Der Telekom-Wisser (Geschichten aus dem U-Ausschuss)

Kann sein, dass der Untersuchungsausschuss zur Klärung von Korruptionsvorwürfen demnächst - ich formuliere das ganz neutral - seine Arbeit beenden wird (man kann das auch etwas anders formulieren).

Natürlich wäre es interessant, auch zu den noch verbliebenen Untersuchungsgegenständen etwas zu erfahren; aus der Sicht dieses Blogs vor allem zu dem die Telekom Austria Group betreffenden Thema 1d - "die lukrative Zwischenschaltung von parteinahen Personen und Unternehmen in den Erwerb ausländischer Beteiligungen (insb. Mobiltel Bulgarien, MDC Weißrussland, Mobtel Serbien)" - sowie natürlich zu den Themen 4 und 5 (Inserate von staatsnahen Unternehmen und Organisationen sowie Inserate und Medienkooperationen von Bundesministerien). Aber vielleicht wird das ja noch schnell in ein/zwei Sitzungen erledigt ...

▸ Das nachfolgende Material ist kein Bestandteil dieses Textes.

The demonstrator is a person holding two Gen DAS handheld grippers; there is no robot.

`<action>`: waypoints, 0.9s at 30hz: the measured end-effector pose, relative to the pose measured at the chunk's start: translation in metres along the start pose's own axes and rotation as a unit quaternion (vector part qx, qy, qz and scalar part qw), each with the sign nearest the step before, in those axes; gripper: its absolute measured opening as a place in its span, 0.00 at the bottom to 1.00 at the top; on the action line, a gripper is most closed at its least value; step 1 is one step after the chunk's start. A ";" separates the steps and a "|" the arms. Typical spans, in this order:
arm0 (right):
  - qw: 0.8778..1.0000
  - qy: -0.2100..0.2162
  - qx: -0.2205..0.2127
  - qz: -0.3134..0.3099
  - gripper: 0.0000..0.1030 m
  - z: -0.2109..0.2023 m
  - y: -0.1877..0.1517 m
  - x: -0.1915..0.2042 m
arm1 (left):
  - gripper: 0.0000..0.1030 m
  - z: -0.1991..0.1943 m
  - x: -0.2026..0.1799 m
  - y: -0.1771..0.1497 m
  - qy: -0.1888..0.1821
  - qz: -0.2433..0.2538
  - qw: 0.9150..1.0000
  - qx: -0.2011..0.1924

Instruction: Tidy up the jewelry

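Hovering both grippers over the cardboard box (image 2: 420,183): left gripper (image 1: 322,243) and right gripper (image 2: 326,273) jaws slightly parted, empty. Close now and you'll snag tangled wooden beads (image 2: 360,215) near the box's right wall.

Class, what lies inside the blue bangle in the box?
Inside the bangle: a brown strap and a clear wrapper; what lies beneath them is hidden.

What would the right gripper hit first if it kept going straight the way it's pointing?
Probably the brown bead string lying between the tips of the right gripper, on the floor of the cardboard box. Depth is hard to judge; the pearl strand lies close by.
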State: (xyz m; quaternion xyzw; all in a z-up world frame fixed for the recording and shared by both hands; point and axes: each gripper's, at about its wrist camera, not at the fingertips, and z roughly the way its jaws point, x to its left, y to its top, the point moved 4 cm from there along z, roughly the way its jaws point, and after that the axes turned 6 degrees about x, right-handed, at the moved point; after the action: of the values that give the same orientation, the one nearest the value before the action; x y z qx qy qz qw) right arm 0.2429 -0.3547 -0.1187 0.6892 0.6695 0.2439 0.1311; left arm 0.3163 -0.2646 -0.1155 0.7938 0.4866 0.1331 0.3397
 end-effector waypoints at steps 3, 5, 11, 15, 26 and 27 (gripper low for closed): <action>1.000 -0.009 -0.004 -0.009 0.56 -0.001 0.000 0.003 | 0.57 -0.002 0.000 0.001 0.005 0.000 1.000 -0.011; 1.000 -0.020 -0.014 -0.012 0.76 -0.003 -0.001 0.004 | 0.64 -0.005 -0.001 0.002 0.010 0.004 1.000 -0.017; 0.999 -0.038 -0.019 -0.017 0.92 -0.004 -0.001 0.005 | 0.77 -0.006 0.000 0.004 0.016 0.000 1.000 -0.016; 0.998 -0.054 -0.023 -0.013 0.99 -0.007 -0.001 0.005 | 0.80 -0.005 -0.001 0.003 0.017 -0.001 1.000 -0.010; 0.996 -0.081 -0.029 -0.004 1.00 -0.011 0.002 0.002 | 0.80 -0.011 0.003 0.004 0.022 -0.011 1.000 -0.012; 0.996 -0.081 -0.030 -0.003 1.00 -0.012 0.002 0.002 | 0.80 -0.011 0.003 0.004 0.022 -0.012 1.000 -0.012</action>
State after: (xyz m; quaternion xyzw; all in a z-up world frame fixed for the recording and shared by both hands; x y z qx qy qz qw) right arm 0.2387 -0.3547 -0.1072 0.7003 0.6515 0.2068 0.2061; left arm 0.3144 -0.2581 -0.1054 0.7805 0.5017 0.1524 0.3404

Auf jeden Fall aber kann man mit Interesse dem Abschlussbericht entgegensehen. Ich halte zwar die im Untersuchungsausschuss praktizierte Befragungsmethode - mit stets nach kurzer Zeit wechselnden FragestellerInnen, die thematisch "herumspringen" und auch erkennbar unterschiedliche Zielsetzungen mit der Befragung verfolgen - nicht unbedingt für den zielführendsten Weg, die relevanten Geschehnisse aufzuklären und den Sachverhalt verlässlich festzustellen. Aber man sollte wohl nicht von vornherein ausschließen, dass sich die Abgeordneten im Untersuchungsausschuss doch noch zusammenfinden, um in gemeinsamer Kraftanstrengung aus den bisherigen und den allenfalls noch kommenden Aussagen der Auskunftspersonen, aus den nur den Abgeordneten vorliegenden Akten und vielleicht unter Beiziehung von Sachverständigen zu einem soliden, faktenbasierten Endbericht wenigstens zu den schon verhandelten Themen zu kommen. Am Abschlussbericht - und seiner Behandlung im Nationalrat - wird zu messen sein, wie ernst es dem Nationalrat mit dem Auftrag zur "Klärung von Korruptionsvorwürfen" wirklich war.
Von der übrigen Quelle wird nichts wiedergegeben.